#### DATASET EXTRACT

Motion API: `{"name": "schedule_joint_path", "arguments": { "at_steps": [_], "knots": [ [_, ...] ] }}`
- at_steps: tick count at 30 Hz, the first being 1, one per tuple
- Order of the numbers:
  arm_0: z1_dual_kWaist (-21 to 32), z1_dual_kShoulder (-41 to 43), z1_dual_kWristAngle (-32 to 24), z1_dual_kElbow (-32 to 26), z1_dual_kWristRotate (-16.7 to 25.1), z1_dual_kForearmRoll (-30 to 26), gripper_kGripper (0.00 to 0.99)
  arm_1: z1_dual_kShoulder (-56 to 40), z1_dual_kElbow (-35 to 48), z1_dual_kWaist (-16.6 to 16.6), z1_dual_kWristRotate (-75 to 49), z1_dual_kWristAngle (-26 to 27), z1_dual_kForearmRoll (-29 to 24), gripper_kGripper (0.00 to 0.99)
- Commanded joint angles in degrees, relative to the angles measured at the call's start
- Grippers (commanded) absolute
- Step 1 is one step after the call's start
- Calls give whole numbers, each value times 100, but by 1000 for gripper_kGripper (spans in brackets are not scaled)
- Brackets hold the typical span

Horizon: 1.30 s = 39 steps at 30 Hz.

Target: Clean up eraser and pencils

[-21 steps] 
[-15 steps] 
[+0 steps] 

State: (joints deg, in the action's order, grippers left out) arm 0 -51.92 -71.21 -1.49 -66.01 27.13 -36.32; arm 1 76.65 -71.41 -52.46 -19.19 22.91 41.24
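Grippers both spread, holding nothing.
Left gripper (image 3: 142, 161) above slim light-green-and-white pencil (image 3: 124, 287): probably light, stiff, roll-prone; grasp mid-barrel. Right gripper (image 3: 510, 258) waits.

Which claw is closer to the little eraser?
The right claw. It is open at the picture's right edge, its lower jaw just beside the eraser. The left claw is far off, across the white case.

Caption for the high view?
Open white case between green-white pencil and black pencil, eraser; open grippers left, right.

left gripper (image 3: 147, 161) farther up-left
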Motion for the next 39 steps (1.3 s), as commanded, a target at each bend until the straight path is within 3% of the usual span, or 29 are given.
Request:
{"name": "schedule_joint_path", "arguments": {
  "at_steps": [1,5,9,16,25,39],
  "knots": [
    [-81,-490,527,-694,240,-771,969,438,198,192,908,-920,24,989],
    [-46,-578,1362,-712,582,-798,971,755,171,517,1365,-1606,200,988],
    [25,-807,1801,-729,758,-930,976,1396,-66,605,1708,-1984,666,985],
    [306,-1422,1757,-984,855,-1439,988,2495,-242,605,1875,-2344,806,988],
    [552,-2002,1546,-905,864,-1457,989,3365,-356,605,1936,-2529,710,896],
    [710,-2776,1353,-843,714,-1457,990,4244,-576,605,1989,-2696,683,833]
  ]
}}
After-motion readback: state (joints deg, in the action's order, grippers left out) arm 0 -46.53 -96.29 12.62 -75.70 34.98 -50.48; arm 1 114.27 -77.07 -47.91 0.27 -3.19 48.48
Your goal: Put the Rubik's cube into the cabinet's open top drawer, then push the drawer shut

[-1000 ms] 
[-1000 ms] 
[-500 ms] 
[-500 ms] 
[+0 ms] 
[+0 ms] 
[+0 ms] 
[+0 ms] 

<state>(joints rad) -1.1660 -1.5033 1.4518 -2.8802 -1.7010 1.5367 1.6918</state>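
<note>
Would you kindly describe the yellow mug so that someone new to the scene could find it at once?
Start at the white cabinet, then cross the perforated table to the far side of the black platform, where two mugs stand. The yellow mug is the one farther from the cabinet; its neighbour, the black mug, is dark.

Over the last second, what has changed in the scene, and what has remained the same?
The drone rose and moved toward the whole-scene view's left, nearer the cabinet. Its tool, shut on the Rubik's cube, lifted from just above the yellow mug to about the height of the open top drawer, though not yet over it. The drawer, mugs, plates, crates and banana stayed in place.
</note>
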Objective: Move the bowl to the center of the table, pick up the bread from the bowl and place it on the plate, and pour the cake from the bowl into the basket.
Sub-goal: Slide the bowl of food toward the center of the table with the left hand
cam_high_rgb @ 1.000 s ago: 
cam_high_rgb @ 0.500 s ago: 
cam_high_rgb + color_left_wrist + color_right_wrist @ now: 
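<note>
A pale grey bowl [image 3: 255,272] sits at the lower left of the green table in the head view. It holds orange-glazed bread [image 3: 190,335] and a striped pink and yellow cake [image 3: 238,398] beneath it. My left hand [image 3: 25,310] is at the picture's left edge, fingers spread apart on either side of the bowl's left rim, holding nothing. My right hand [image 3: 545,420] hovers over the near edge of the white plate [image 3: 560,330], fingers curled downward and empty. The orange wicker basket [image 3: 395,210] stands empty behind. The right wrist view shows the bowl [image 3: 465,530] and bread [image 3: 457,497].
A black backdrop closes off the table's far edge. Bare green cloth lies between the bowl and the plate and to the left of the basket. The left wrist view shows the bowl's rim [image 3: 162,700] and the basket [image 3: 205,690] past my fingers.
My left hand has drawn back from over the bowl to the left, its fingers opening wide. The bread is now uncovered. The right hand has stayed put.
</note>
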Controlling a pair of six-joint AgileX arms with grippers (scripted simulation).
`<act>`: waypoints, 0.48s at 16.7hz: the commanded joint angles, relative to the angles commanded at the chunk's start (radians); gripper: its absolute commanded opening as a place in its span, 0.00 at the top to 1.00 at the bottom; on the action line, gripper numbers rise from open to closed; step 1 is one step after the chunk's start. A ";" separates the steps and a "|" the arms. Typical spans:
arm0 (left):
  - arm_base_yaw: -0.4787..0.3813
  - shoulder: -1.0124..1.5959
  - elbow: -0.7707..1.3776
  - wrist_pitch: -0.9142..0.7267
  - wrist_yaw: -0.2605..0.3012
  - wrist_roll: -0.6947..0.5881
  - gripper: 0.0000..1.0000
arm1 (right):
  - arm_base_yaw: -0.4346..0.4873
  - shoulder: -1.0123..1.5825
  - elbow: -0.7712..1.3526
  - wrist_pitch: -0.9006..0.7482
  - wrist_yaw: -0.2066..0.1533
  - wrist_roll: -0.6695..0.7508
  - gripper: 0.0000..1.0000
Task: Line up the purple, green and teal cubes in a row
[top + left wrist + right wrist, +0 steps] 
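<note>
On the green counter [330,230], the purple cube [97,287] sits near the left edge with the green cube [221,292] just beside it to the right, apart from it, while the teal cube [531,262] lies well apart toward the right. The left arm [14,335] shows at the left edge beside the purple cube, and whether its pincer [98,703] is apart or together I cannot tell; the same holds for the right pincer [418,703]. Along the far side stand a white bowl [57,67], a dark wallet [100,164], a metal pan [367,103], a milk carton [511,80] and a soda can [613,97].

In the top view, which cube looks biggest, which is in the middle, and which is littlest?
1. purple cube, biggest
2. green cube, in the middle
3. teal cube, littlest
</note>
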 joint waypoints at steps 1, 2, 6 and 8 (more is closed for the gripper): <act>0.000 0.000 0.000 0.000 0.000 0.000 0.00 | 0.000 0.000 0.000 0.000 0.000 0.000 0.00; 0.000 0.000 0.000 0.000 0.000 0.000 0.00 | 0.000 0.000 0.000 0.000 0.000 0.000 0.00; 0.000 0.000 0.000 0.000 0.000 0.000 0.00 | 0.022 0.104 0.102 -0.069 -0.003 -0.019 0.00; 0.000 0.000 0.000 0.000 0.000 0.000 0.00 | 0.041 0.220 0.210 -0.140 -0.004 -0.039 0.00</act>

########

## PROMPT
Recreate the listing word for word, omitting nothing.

## ANSWER BELOW
Motion API: `{"name": "schedule_joint_path", "arguments": { "at_steps": [_], "knots": [ [_, ...] ] }}`
- at_steps: tick count at 30 Hz, the first being 1, one per tuple
- Order of the numbers:
  arm_0: z1_dual_kWaist (-21 to 32), z1_dual_kShoulder (-41 to 43), z1_dual_kWristAngle (-32 to 24), z1_dual_kElbow (-32 to 26), z1_dual_kWristRotate (-16.7 to 25.1), z1_dual_kForearmRoll (-30 to 26), gripper_kGripper (0.00 to 0.99)
  arm_1: z1_dual_kShoulder (-56 to 40), z1_dual_kElbow (-35 to 48), z1_dual_kWaist (-16.6 to 16.6), z1_dual_kWristRotate (-75 to 49), z1_dual_kWristAngle (-26 to 27), z1_dual_kForearmRoll (-29 to 24), gripper_kGripper (0.00 to 0.99)
- Commanded joint angles in degrees, relative to the angles measured at the call's start
- Grippers (commanded) absolute
- Step 1 is one step after the call's start
- Calls give whole numbers, each value times 100, but by 1000 for gripper_kGripper (spans in brackets are not scaled)
- Brackets hold the typical span

Horizon: 1.30 s = 39 steps at 30 Hz.

Target: Clean up eraser and pencils

[-21 steps] 
[-15 steps] 
[+0 steps] 

State: (joints deg, in the action's order, grippers left out) arm 0 -51.92 -71.21 -1.49 -66.01 27.13 -36.32; arm 1 76.65 -71.41 -52.46 -19.19 22.91 41.24
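Grippers both spread, holding nothing.
Left gripper (image 3: 142, 161) above slim light-green-and-white pencil (image 3: 124, 287): probably light, stiff, roll-prone; grasp mid-barrel. Right gripper (image 3: 510, 258) waits.

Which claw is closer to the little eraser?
The right claw. It is open at the picture's right edge, its lower jaw just beside the eraser. The left claw is far off, across the white case.

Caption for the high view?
Open white case between green-white pencil and black pencil, eraser; open grippers left, right.

left gripper (image 3: 147, 161) farther up-left
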Motion for the next 39 steps (1.3 s), as commanded, a target at each bend until the straight path is within 3% of the usual span, or 29 are given.
Request:
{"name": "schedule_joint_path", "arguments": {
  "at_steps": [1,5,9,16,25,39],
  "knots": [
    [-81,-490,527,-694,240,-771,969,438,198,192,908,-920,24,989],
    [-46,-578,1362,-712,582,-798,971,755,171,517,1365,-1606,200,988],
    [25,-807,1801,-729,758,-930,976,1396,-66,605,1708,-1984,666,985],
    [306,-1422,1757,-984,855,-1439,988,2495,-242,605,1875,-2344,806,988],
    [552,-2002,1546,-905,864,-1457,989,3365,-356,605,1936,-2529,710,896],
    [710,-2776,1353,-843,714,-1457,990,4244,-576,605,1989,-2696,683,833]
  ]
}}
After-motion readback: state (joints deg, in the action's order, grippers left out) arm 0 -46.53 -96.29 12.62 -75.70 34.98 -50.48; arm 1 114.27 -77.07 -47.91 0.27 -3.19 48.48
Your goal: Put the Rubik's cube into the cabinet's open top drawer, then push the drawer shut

[-1000 ms] 
[-1000 ms] 
[-500 ms] 
[-500 ms] 
[+0 ms] 
[+0 ms] 
[+0 ms] 
[+0 ms] 

<state>(joints rad) -1.1660 -1.5033 1.4518 -2.8802 -1.7010 1.5367 1.6918</state>
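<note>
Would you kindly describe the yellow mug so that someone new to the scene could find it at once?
Start at the white cabinet, then cross the perforated table to the far side of the black platform, where two mugs stand. The yellow mug is the one farther from the cabinet; its neighbour, the black mug, is dark.

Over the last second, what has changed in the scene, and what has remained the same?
The drone rose and moved toward the whole-scene view's left, nearer the cabinet. Its tool, shut on the Rubik's cube, lifted from just above the yellow mug to about the height of the open top drawer, though not yet over it. The drawer, mugs, plates, crates and banana stayed in place.
</note>
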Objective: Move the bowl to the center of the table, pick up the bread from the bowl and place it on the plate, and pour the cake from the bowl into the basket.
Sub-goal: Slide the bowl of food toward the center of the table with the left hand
cam_high_rgb @ 1.000 s ago: 
cam_high_rgb @ 0.500 s ago: 
cam_high_rgb + color_left_wrist + color_right_wrist @ now: 
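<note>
A pale grey bowl [image 3: 255,272] sits at the lower left of the green table in the head view. It holds orange-glazed bread [image 3: 190,335] and a striped pink and yellow cake [image 3: 238,398] beneath it. My left hand [image 3: 25,310] is at the picture's left edge, fingers spread apart on either side of the bowl's left rim, holding nothing. My right hand [image 3: 545,420] hovers over the near edge of the white plate [image 3: 560,330], fingers curled downward and empty. The orange wicker basket [image 3: 395,210] stands empty behind. The right wrist view shows the bowl [image 3: 465,530] and bread [image 3: 457,497].
A black backdrop closes off the table's far edge. Bare green cloth lies between the bowl and the plate and to the left of the basket. The left wrist view shows the bowl's rim [image 3: 162,700] and the basket [image 3: 205,690] past my fingers.
My left hand has drawn back from over the bowl to the left, its fingers opening wide. The bread is now uncovered. The right hand has stayed put.
</note>
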Controlling a pair of six-joint AgileX arms with grippers (scripted simulation).
`<act>`: waypoints, 0.48s at 16.7hz: the commanded joint angles, relative to the angles commanded at the chunk's start (radians); gripper: its absolute commanded opening as a place in its span, 0.00 at the top to 1.00 at the bottom; on the action line, gripper numbers rise from open to closed; step 1 is one step after the chunk's start. A ";" separates the steps and a "|" the arms. Typical spans:
arm0 (left):
  - arm_base_yaw: -0.4787..0.3813
  - shoulder: -1.0124..1.5959
  - elbow: -0.7707..1.3776
  - wrist_pitch: -0.9142..0.7267
  - wrist_yaw: -0.2605..0.3012
  - wrist_roll: -0.6947..0.5881
  - gripper: 0.0000..1.0000
arm1 (right):
  - arm_base_yaw: -0.4346..0.4873
  - shoulder: -1.0123..1.5825
  - elbow: -0.7712..1.3526
  - wrist_pitch: -0.9006..0.7482
  - wrist_yaw: -0.2066..0.1533
  - wrist_roll: -0.6695..0.7508
  - gripper: 0.0000..1.0000
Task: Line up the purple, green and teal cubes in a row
[top + left wrist + right wrist, +0 steps] 
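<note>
On the green counter [330,230], the purple cube [97,287] sits near the left edge with the green cube [221,292] just beside it to the right, apart from it, while the teal cube [531,262] lies well apart toward the right. The left arm [14,335] shows at the left edge beside the purple cube, and whether its pincer [98,703] is apart or together I cannot tell; the same holds for the right pincer [418,703]. Along the far side stand a white bowl [57,67], a dark wallet [100,164], a metal pan [367,103], a milk carton [511,80] and a soda can [613,97].

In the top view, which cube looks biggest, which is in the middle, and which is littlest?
1. purple cube, biggest
2. green cube, in the middle
3. teal cube, littlest
</note>
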 joint waypoints at steps 1, 2, 6 and 8 (more is closed for the gripper): <act>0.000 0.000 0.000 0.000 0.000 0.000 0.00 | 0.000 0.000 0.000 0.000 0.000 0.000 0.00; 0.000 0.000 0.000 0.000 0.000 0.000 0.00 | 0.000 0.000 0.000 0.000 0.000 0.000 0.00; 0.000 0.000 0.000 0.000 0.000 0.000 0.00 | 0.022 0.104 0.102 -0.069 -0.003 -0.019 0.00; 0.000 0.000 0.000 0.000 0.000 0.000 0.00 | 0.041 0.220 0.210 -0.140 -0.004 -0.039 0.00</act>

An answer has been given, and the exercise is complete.